Well, keep in touch everyone, and although I can't take you all aboard at once, I would love to have the opportunity to sail with you all during some point in the journey!


----------



## strobelight (Sep 11, 2013)

I don't have a passport, but I wouldn't want to stop anyone from seeing a beautiful country that they've never seen before. I don't really believe that a few pieces of paper should make a difference whether someone can go to a different part of the earth or not. If I was in a different country without a passport, I would just try to blend in and act like the local people do. That would be the easiest way to see a new country without "the proper paperwork".


----------



## outskirts (Sep 11, 2013)

Sailing to the Azores, Morocco and Spain? Nice! If didn't have other plans for this winter I'd be down to cross the Atlantic with you. I don't have any sailing experience but I am a quick learner. I just got my passport in order last year so I have plenty of time, maybe on your next trip.
Well, to you and your future crew... enjoy the freedom of the sea.


----------



## clockwise5000 (Sep 11, 2013)

I'd love to tag along and learn about sailing! I'm especially interested in seeing Morocco and Spain, and would like to travel around there. I applied for my passport a week ago with the intention of going into central America, but would love to take this opportunity to experience and learn something new!


----------



## Matt Derrick (Sep 12, 2013)

Cavemansailor said:


> Yesterday cut my foot wide open when my full weight landed on an oyster while casting for mullet (as in bits of connective tissue and fat hanging out), so I gotta wait a week before I can go out again. BUT, the good news is I've got a week to finish repairs to the boat and put together a crew!
> 
> Key West:
> Just let me know if you'll be there around the end of October and I'll plan on stopping by!
> ...



i don't have hardly any sailing experience, but isn't 19 feet a bit small for ocean travel? i mean, i was getting tossed around pretty bad in a 26 ft in a light storm in key west, i would be hesitant to do it on anything under 30 ft.


----------



## travelin (Sep 12, 2013)

gosh, and here I was thinking 35 was a little small just for Galveston day cruises and occasional key west/carribean runs!


----------



## Cavemansailor (Sep 12, 2013)

19 feet is a mansion compared to some boats that have sailed much farther. Many of the larger more expensive fiberglass boats have thin hulls compared to their size. Plus, the little boats can be propelled by oars or solar-powered electric trolling motors when there is no wind and literally pushed off by hand if they run aground. 

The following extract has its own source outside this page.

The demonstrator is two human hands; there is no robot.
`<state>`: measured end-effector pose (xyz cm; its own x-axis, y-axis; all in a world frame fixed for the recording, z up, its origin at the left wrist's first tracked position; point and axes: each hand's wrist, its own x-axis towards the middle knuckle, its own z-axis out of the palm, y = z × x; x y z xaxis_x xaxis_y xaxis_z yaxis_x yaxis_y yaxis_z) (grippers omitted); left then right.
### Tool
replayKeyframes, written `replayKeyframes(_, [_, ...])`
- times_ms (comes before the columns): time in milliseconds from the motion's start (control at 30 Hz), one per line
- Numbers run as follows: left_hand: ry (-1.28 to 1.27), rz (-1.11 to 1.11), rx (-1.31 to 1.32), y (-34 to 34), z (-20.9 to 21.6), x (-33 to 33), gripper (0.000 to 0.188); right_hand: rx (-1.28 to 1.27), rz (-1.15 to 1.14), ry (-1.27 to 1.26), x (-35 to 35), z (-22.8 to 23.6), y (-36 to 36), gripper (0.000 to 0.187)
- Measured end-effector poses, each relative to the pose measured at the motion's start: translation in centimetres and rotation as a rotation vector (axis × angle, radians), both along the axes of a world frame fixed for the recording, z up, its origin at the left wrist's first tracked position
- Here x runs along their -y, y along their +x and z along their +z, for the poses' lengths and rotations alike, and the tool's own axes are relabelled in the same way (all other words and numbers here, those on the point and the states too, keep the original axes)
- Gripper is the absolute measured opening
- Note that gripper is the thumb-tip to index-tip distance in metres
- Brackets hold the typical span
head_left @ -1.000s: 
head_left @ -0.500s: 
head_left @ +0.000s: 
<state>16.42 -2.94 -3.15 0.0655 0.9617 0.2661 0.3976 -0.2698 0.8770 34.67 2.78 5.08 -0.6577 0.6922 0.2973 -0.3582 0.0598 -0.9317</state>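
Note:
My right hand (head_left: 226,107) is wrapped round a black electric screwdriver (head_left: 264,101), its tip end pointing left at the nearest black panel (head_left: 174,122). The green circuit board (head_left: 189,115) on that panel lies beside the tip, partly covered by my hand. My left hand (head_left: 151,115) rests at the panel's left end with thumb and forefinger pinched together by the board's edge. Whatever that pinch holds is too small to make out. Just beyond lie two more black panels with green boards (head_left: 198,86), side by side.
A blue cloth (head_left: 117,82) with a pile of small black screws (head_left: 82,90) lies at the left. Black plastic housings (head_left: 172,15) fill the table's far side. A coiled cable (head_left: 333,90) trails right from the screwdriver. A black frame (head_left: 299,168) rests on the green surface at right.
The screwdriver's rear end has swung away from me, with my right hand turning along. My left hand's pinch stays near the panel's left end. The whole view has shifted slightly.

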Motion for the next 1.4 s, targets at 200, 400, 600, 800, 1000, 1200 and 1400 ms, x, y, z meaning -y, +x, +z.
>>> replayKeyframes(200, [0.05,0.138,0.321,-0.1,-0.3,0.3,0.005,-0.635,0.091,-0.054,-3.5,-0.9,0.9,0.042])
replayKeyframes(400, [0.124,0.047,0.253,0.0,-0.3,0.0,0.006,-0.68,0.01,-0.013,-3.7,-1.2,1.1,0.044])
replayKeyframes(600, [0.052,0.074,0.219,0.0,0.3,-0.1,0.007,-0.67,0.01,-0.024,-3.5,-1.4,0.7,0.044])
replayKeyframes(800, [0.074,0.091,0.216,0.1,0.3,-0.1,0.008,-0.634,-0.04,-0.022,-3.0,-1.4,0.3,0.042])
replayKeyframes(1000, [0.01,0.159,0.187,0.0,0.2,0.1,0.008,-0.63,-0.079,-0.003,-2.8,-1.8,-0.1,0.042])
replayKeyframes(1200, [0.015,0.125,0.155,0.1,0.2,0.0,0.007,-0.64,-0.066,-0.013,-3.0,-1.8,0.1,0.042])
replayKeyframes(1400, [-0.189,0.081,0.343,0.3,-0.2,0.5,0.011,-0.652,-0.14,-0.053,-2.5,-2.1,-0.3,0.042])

Sven Yrvind rounded Cape Horn in a 20 ft sailboat he built in his mom's basement and now is trying to round all 3 Capes in a TEN FOOT boat even though he is getting pretty old! yrvind.com

Shane Acton sailed around the entire planet in his 18 foot sailboat SHRIMPY for EIGHT YEARS. He left without any sailing experience (but had experience in the Navy) and a couple of pounds in his pocket. His book is a great read for any would-be boat punks--he pulled all sorts of crazy scams and stunts to fund his voyage along the way (his biggest challenge seemed to finding enough cigarettes!)

Kenichi Horie sailed from Japan to San Francisco in a 19 footer WITH NO PASSPORT. 

In fact, there is an entire culture in sailing around these boats-- microcruising--http://www.microcruising.com/

Tania Abei (a street punk forced-to-be sailor by her maniac artist father) circumnavigated the globe singlehand at age 18 in a 26 footer.

I am docked and sail out of Corpus Christi, which if you look at a map of wind speed and wave height, you will see it has the highest average sustained winds and steepest waves anywhere on the Gulf Coast. Almost every day, the wind builds to 20 knots with short period breaking seas of 4 to 6 feet. Its like sailing in pounding surf. 

The moral of all this, big boats may be faster, but are not necessarily safer. In spite of all the talk about "nearly free" boats over 30 feet, I've never seen one in Texas for less than about $1,500, and ones that needed some very expensive and serious repairs at that.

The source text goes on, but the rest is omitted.